Sister Iglesias:  Caleb?  Caleb?  Cal!

Cal:  Yes maam?

Sister Igl: Are you paying attention?

Cal:   Yes maam.

Sister I:  You were staring out the window.  How can you have been paying attention?

Cal:  The answer is “no”.

Sister I: What?

Cal:  To your question?  The question you asked while I was staring out the window?  You want me to say “The Red Sea” but that’s not really true.  The Red Sea is unimportant as a miracle.  That would cheat it of its real meaning.  That would make it just a crass demonstration of power.  Miracles are useless to us.  It’s a metaphor or it’s of no importance at all.

Sister I:  God’s miracles are useless?  Is that what I heard you say?

Cal:  Yes.  You see the “parting of the Red Sea”  is a metaphor of rebirth.  That’s its material importance.  The twelve tribes of Israel, the twelve families descend into the womb and are reborn as a unified people.  It’s the birth of the Jewish nation.  It’s a metaphor.

Sister I:  That’ll be enough of that blasphemous nonsense, young man.  March yourself off to Father Michaels right now.  He’ll know how to deal with you, I can tell you.

Scene change

Assistant:  Mr. Prosper?  Sir?

Prosper:  Yes?

Asst:  It’s time sir.

Prosper:  Oh.  Yes.

Asst:  I have a copy of your speech typed up, if you’d like to take a look at it before you start.

Prosper:  I don’t need it, thanks.

(applause is heard as Prosper steps up to the makeshift podium)

Prosper:  I’d like to welcome all of you.  Thank you for this warm reception.  It thrills me to see all of you, shareholders and employees alike, gathered in my honor.

Scene change

Miranda:   Cal?

Cal:   Yes Andie

Miranda:  Are you surprised?

Cal:  What are you doing here?

Miranda:  I decided to come up for the weekend. (seeing his reticence) Oh God, you didn’t want me to come.

Cal:  It’s not that.

Mir:  You’re impossible.  I thought you’d be pleased.

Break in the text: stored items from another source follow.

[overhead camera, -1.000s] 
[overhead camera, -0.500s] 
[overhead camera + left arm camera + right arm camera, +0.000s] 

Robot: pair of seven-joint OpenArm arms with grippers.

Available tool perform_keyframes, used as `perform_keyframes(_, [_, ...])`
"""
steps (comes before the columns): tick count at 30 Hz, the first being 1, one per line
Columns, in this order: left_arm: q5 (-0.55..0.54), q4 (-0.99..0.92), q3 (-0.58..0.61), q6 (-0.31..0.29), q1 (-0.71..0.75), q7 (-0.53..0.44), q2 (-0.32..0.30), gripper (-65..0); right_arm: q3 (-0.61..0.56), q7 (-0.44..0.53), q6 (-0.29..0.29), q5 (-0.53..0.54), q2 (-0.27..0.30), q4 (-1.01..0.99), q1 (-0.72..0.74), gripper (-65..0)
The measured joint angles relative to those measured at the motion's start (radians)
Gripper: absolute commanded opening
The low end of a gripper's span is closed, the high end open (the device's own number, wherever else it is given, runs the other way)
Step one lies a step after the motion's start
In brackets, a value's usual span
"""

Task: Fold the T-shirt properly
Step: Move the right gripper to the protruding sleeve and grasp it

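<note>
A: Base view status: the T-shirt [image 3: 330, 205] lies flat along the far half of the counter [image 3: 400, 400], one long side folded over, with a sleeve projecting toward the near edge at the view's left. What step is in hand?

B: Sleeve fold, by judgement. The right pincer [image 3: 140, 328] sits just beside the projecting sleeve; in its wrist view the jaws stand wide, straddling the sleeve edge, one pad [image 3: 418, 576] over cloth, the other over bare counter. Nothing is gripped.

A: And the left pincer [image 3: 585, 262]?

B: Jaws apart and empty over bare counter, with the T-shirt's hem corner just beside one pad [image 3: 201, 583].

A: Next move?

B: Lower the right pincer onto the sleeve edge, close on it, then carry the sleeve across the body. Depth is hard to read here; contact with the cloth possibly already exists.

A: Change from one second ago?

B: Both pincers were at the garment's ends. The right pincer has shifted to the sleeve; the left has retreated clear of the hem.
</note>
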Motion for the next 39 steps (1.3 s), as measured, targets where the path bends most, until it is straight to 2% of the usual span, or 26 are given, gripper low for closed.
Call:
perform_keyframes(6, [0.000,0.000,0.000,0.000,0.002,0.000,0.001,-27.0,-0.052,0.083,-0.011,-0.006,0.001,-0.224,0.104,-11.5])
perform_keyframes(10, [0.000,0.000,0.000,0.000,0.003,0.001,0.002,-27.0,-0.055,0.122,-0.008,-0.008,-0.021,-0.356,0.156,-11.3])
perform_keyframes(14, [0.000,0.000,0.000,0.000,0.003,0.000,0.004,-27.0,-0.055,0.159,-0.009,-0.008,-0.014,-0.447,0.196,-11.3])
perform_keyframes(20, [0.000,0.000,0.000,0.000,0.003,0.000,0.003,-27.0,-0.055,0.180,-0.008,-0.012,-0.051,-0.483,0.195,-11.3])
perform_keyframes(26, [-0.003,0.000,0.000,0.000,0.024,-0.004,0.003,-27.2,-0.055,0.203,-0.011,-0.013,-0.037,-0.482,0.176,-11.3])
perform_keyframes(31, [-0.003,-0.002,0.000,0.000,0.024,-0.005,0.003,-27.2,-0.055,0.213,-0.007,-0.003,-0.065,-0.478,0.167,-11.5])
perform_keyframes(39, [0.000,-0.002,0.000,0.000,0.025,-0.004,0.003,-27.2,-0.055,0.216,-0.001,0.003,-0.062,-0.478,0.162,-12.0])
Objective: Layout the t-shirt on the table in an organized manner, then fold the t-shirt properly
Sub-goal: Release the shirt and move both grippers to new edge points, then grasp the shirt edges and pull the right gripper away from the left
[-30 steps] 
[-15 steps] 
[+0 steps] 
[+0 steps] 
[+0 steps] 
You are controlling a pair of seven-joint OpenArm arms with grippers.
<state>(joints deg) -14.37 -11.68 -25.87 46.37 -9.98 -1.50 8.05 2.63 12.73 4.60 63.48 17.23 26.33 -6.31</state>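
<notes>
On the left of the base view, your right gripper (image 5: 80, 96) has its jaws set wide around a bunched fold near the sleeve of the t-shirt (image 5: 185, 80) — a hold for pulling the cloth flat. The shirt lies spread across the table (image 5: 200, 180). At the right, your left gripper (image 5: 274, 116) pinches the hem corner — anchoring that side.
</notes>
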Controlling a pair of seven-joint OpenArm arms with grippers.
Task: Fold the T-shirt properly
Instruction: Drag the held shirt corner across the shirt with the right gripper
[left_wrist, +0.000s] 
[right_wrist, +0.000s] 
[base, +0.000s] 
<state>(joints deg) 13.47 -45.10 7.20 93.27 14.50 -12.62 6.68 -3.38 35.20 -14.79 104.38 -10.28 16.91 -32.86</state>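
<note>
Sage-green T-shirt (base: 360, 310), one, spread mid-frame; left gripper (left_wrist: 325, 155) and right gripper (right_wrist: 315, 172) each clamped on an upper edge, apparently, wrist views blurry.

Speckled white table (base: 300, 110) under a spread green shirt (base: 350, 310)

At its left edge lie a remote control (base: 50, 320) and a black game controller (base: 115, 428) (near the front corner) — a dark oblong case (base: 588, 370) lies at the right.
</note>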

Cal:  I am.  It’s just that I have plans.  I’m…I can’t say.

Mir:  Is it someone else?

Cal:  No. No, it’s not like that

Mir:  What’s going on?

Cal:  I can’t tell you.  Let’s just say I’m going hunting.

Change of scene

Prosper:  When we began, forty years ago, we were insane (audience laughter), a small group of Ivy League upstarts with intense desire and a marvelous lack of common sense (audience laughter).  Now we’re older and much worse (audience laughter)

END OF SAMPLE

You see how it might go.    It could all change tomorrow, but I like the tempo of this storytelling.  Gives us room to expand and contract.  The dialogues at the outset are not challenging in and of themselves, but the arrangement and varying momentum alerts us to the unusual nature of this theater.  As the piece becomes more demonstrative (wilder) the audience should be accustomed to this mercurial and episodic form, and, one hopes, open to other forms of meaning beside the literal.  By the time the language disappears, one hopes, they will be ready to accept the poetry of image, music, and movement without explanation.

Still rummaging here, but, perhaps, rummaging in the right corner of the attic.